§ **Work task**: The lines to find are those in the entries that hold the word "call"; copy every one of them.
---*---
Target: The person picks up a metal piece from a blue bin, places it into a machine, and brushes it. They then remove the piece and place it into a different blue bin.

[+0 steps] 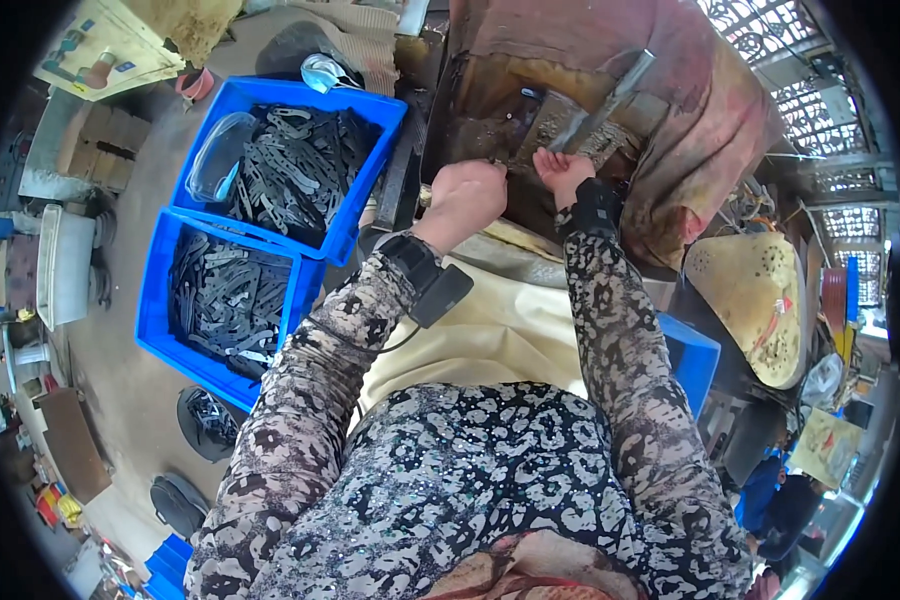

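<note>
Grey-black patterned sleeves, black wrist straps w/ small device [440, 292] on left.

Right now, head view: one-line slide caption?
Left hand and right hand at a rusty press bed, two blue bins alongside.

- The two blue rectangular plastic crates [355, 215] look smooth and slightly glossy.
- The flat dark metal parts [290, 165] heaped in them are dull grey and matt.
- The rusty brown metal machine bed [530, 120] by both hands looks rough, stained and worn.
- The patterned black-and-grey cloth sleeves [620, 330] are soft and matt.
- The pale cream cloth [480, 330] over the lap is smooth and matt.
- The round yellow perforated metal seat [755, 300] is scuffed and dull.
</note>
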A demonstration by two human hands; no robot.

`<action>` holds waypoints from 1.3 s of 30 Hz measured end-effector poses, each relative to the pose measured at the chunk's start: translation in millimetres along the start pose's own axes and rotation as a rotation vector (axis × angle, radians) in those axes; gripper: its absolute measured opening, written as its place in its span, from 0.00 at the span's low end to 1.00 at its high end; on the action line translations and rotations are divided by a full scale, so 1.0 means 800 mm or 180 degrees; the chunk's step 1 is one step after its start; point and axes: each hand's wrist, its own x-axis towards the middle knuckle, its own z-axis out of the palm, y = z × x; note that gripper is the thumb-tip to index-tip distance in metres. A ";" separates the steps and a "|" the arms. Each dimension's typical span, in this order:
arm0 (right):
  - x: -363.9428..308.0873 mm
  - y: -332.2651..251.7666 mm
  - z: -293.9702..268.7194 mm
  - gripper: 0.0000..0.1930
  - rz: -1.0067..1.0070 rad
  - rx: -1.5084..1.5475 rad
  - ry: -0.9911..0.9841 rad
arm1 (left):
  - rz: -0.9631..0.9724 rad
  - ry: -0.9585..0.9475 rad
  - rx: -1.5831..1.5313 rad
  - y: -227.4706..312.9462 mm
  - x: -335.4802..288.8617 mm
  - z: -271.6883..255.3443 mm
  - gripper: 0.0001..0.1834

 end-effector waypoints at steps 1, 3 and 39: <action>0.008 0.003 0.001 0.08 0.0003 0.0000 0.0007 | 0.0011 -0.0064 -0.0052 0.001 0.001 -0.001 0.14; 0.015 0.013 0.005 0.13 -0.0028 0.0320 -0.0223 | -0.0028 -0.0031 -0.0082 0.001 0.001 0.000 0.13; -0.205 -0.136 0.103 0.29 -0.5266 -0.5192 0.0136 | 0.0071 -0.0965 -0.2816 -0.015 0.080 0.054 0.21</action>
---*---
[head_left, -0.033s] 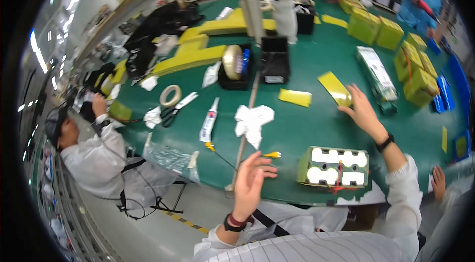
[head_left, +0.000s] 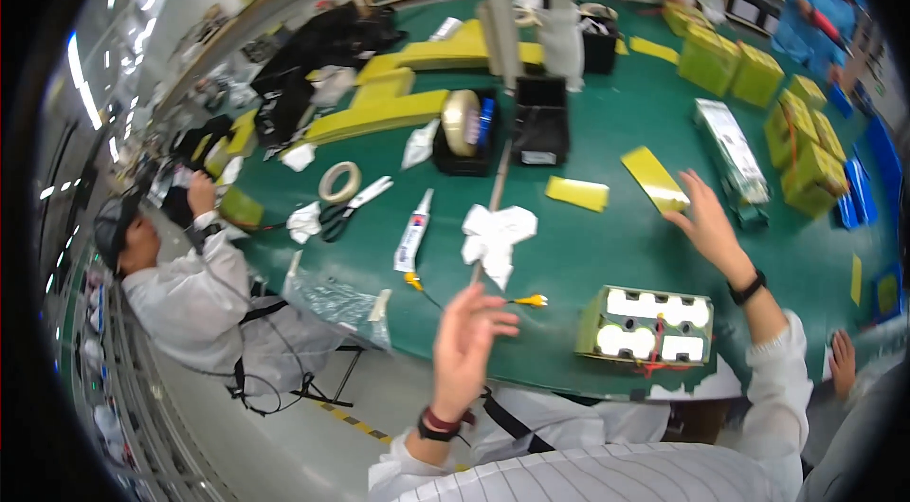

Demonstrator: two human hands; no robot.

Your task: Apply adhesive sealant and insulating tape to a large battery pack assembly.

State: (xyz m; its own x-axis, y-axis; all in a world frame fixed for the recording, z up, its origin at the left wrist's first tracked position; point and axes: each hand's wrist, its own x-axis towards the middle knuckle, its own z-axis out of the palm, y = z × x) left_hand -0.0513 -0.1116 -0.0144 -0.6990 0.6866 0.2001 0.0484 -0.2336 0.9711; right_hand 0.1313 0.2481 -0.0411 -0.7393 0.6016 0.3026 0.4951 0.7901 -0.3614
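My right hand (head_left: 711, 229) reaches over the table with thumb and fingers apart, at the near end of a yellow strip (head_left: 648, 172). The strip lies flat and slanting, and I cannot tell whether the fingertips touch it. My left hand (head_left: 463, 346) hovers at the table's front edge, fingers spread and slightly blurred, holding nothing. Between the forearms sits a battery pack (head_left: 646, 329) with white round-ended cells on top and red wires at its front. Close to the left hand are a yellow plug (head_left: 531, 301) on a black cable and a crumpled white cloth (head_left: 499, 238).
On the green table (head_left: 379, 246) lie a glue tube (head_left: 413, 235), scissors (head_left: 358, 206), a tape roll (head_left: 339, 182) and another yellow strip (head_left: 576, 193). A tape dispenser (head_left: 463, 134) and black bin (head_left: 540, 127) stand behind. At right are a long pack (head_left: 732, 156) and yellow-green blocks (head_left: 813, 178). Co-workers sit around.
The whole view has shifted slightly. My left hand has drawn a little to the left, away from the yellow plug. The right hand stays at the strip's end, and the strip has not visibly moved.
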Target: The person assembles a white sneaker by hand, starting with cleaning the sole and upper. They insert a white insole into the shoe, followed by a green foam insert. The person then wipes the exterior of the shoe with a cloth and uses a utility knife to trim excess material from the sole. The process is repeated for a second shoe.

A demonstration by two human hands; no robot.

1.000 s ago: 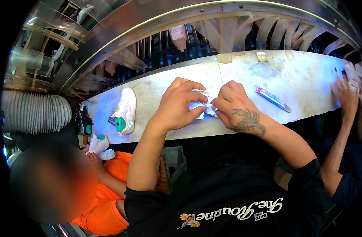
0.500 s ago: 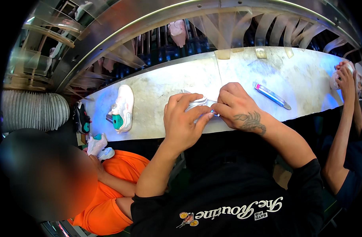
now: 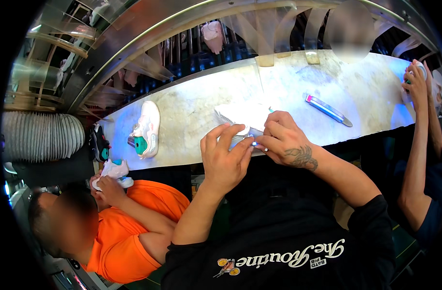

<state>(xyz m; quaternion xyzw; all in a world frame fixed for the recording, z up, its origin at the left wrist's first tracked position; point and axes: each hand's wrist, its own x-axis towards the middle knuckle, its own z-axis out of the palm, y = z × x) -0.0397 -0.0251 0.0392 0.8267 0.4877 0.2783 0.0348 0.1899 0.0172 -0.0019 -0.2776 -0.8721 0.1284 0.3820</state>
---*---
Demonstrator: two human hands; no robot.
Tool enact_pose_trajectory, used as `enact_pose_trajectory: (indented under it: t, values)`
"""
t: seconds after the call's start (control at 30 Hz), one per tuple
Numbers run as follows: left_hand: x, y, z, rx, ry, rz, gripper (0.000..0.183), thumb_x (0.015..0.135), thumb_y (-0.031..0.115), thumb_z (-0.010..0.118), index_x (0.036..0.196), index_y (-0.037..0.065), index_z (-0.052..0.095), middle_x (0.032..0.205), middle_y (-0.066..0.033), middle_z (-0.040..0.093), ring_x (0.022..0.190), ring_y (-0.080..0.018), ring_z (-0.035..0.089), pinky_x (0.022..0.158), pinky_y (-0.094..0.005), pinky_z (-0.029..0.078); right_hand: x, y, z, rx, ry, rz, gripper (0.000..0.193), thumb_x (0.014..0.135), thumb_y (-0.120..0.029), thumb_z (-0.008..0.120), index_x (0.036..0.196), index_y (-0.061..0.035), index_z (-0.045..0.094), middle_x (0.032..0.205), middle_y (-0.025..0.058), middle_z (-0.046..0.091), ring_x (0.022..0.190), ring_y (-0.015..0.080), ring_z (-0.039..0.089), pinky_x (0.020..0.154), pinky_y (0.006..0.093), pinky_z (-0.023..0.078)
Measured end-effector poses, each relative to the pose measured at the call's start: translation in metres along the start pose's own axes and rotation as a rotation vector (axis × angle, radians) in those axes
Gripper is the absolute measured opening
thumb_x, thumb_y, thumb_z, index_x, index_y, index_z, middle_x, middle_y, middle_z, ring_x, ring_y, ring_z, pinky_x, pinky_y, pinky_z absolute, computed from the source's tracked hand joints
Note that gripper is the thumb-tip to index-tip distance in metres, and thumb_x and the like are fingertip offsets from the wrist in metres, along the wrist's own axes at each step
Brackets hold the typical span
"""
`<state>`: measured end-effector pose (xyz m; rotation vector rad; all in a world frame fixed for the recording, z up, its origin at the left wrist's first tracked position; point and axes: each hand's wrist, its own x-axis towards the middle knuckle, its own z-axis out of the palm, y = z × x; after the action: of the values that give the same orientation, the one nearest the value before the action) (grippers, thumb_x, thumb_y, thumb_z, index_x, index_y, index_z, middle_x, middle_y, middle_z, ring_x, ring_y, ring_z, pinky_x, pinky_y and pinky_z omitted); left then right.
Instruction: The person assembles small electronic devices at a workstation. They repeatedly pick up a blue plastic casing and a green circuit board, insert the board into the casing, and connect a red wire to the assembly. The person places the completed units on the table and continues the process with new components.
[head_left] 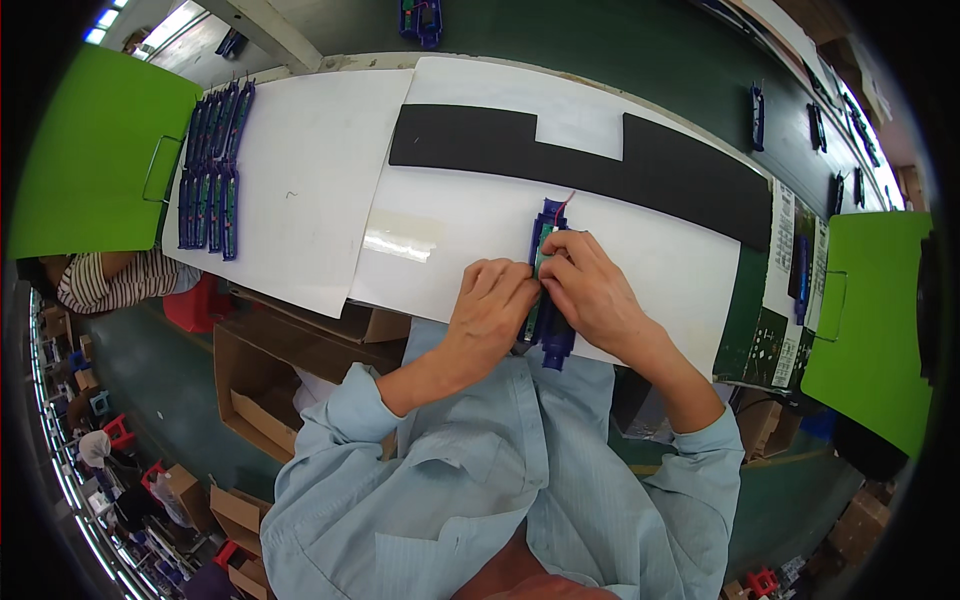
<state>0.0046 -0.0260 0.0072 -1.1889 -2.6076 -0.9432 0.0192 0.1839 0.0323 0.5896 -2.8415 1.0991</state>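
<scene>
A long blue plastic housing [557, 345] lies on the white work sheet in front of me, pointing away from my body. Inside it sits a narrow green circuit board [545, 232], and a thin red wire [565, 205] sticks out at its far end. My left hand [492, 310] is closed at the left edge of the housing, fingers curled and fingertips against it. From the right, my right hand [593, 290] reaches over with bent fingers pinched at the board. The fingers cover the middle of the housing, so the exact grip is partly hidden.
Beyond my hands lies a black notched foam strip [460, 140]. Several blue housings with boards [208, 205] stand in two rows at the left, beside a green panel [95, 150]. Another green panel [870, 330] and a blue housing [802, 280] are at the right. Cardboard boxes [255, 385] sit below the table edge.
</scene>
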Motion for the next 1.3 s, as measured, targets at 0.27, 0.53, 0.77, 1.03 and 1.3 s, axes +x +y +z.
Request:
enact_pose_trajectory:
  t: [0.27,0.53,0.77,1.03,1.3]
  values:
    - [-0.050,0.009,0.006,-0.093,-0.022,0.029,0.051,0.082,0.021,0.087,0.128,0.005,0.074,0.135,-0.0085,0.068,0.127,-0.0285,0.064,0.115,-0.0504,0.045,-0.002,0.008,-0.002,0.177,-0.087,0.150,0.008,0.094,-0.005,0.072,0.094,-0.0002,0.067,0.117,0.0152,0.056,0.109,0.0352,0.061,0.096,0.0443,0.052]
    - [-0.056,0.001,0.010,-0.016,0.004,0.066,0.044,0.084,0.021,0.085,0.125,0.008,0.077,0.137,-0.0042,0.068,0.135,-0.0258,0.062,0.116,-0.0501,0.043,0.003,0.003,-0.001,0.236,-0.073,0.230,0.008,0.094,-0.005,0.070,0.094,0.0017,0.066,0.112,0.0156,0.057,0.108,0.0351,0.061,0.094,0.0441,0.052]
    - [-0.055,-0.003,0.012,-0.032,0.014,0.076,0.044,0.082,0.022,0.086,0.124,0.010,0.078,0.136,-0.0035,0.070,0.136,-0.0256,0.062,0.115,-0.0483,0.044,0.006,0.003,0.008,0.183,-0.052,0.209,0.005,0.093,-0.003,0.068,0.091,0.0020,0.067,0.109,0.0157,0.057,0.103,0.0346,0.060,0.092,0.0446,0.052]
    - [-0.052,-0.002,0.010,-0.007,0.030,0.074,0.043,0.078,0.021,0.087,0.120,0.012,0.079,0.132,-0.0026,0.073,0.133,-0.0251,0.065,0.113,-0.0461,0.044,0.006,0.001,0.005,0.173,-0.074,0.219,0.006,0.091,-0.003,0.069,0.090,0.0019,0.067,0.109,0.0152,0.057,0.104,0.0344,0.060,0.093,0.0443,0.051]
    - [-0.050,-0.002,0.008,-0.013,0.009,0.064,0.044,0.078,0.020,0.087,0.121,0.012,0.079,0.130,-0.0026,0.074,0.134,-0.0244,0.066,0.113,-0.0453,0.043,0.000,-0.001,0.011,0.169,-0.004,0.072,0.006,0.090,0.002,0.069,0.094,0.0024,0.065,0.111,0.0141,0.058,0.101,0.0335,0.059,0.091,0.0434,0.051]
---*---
§ **Expected output**:
t: seconds after the call's start (control at 30 Hz), one per tuple
Measured end-effector poses, each relative to the pose measured at the call's start: translation in metres along the start pose's own axes and rotation as a rotation vector (axis × angle, radians) in those axes

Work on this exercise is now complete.